» **Task to complete**
Only one stretch of the data below is needed. Output the lines from the one with "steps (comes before" up to and including the one with "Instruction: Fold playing", exactly as they stand.

» **The data**
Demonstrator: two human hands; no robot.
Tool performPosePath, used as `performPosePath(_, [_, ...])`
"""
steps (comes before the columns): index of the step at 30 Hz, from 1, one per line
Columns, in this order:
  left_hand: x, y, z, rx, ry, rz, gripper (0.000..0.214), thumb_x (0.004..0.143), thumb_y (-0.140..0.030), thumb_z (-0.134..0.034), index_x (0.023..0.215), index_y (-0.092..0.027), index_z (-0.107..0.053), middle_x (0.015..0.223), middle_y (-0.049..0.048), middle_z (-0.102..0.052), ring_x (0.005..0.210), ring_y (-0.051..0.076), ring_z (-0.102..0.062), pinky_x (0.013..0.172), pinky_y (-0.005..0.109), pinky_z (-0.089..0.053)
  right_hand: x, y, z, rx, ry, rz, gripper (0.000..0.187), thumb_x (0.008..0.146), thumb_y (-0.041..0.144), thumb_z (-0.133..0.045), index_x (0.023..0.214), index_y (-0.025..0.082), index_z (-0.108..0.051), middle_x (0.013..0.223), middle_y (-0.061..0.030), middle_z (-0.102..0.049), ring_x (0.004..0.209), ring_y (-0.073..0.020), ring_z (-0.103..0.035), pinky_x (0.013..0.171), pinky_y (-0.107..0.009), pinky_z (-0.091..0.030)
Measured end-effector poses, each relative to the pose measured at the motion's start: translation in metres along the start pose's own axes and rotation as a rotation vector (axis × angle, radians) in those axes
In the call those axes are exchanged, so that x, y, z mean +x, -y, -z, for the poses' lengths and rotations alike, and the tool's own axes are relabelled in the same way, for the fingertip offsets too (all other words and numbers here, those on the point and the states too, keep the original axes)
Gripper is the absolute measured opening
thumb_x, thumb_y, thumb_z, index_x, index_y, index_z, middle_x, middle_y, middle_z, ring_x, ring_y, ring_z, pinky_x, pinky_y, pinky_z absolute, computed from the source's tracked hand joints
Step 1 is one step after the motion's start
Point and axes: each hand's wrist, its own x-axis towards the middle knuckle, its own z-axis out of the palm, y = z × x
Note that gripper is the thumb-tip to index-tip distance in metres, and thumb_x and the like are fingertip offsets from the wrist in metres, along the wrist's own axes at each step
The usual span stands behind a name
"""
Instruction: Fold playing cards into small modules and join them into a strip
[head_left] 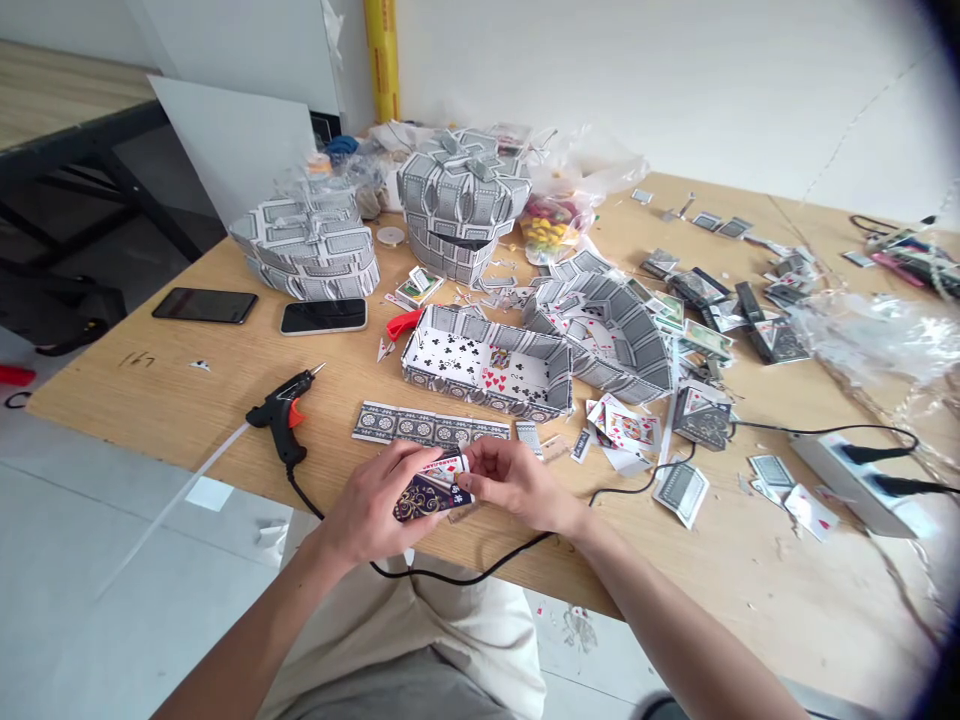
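My left hand [371, 505] and my right hand [517, 485] meet just off the table's front edge. Both grip a dark blue playing card box [431, 498] with gold scrollwork and a white-and-red end, and my right fingers pinch that end. A black hot glue gun [281, 420] with an orange trigger lies left of my left hand, its black cord [480, 565] looping below my wrists. Ahead of my hands lies a strip of joined card backs [431, 425]. Beyond it stands a shallow tray built from playing cards [486, 360].
The wooden table [180, 375] holds two phones, red-handled scissors [401, 323], curved card constructions, scattered cards, offcuts and plastic bags. A white power strip [851, 480] sits at the right. A white wall rises behind, and a dark-framed table stands at the left.
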Motion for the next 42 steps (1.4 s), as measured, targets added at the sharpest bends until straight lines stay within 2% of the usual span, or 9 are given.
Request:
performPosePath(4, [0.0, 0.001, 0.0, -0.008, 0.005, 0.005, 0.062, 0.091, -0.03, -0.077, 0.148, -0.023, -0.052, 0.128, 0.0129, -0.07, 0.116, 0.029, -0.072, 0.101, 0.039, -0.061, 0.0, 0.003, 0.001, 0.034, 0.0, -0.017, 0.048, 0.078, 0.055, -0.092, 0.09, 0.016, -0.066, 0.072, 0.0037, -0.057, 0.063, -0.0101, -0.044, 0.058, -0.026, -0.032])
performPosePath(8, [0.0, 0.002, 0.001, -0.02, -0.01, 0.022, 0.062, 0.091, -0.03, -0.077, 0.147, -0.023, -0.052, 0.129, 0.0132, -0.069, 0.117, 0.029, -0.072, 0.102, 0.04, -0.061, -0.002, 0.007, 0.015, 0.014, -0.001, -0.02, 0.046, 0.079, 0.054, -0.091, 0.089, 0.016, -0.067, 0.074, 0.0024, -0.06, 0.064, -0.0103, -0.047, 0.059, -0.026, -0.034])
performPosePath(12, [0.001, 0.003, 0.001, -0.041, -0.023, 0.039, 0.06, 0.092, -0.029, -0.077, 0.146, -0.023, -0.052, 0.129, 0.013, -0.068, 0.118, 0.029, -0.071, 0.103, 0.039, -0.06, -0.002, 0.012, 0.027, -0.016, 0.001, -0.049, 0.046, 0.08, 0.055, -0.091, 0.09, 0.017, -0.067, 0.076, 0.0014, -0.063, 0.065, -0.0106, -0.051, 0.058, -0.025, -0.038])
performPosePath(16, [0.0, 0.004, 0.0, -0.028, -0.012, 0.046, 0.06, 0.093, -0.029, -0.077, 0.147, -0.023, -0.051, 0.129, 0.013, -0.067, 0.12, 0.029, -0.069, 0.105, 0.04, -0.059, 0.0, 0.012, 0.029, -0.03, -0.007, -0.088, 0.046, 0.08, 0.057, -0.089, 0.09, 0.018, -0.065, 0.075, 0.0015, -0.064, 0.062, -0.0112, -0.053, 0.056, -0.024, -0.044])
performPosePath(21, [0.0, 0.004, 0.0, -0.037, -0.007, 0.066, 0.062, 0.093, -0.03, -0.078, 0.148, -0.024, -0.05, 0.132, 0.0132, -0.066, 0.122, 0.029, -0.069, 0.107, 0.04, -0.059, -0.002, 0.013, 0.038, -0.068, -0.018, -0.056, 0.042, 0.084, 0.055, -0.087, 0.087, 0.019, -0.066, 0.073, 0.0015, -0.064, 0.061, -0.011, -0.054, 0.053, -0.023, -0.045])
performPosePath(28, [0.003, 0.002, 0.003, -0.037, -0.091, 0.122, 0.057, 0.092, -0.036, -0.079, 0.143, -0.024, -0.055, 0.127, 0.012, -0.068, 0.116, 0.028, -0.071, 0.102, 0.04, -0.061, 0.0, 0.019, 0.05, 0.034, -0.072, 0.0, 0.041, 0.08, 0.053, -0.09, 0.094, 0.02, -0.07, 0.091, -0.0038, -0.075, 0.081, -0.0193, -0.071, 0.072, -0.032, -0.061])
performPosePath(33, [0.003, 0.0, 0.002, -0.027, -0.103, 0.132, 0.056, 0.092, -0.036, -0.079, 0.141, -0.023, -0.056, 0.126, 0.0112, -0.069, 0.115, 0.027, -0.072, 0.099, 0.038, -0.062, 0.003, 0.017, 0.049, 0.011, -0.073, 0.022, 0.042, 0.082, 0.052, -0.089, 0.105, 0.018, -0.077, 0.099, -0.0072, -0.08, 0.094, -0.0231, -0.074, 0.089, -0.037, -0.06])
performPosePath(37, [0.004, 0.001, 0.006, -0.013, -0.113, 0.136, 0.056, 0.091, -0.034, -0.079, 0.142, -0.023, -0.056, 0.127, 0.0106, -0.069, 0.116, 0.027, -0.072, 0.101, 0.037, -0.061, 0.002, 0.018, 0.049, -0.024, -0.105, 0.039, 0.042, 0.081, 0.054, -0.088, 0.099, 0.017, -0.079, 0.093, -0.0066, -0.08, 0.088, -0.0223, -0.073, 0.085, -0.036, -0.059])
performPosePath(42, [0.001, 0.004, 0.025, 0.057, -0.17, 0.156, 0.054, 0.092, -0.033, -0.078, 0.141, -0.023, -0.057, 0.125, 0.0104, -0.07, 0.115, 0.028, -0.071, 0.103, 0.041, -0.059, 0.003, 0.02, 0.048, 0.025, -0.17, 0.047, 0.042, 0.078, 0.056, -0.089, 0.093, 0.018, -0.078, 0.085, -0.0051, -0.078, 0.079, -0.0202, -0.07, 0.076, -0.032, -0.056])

» **Answer to the problem**
steps (comes before the columns): index of the step at 30 Hz, from 1, one per line
Columns, in this order:
  left_hand: x, y, z, rx, ry, rz, gripper (0.000..0.214), thumb_x (0.004..0.143), thumb_y (-0.140..0.030), thumb_z (-0.134..0.034), index_x (0.023..0.215), index_y (-0.092..0.027), index_z (-0.107..0.053), middle_x (0.015..0.223), middle_y (-0.049..0.048), middle_z (-0.102..0.052), ring_x (0.005..0.210), ring_y (-0.051..0.076), ring_z (-0.102..0.062), pinky_x (0.013..0.172), pinky_y (-0.005..0.109), pinky_z (-0.089..0.053)
  right_hand: x, y, z, rx, ry, rz, gripper (0.000..0.187), thumb_x (0.008..0.146), thumb_y (-0.041..0.144), thumb_z (-0.133..0.045), index_x (0.023..0.214), index_y (-0.025..0.082), index_z (-0.108..0.051), middle_x (0.013..0.223), middle_y (-0.061..0.030), middle_z (-0.102..0.049), ring_x (0.004..0.209), ring_y (-0.073..0.020), ring_z (-0.103..0.035), pinky_x (0.013..0.171), pinky_y (-0.107..0.009), pinky_z (-0.091..0.030)
Measured end-effector poses, each relative to the pose measured at the motion's start: translation in metres along the start pose's own axes and rotation as a rotation vector (axis × angle, radians) in those axes
In the call those axes are exchanged, so that x, y, z mean +x, -y, -z, for the poses' lengths and rotations alike, and the tool's own axes are relabelled in the same way, for the fingertip offsets too (all other words and numbers here, those on the point and the states too, keep the original axes)
Gripper is the absolute measured opening
thumb_x, thumb_y, thumb_z, index_x, index_y, index_z, middle_x, middle_y, middle_z, ring_x, ring_y, ring_z, pinky_x, pinky_y, pinky_z absolute, computed from the source's tracked hand joints
Step 1 is one step after the motion's start
Point and axes: each hand's wrist, its own x-axis towards the middle knuckle, its own z-axis out of the palm, y = z × x
Note that gripper is the thumb-tip to index-tip distance in metres, and thumb_x and the like are fingertip offsets from the wrist in metres, along the wrist's own axes at each step
The usual span stands behind a name
"""
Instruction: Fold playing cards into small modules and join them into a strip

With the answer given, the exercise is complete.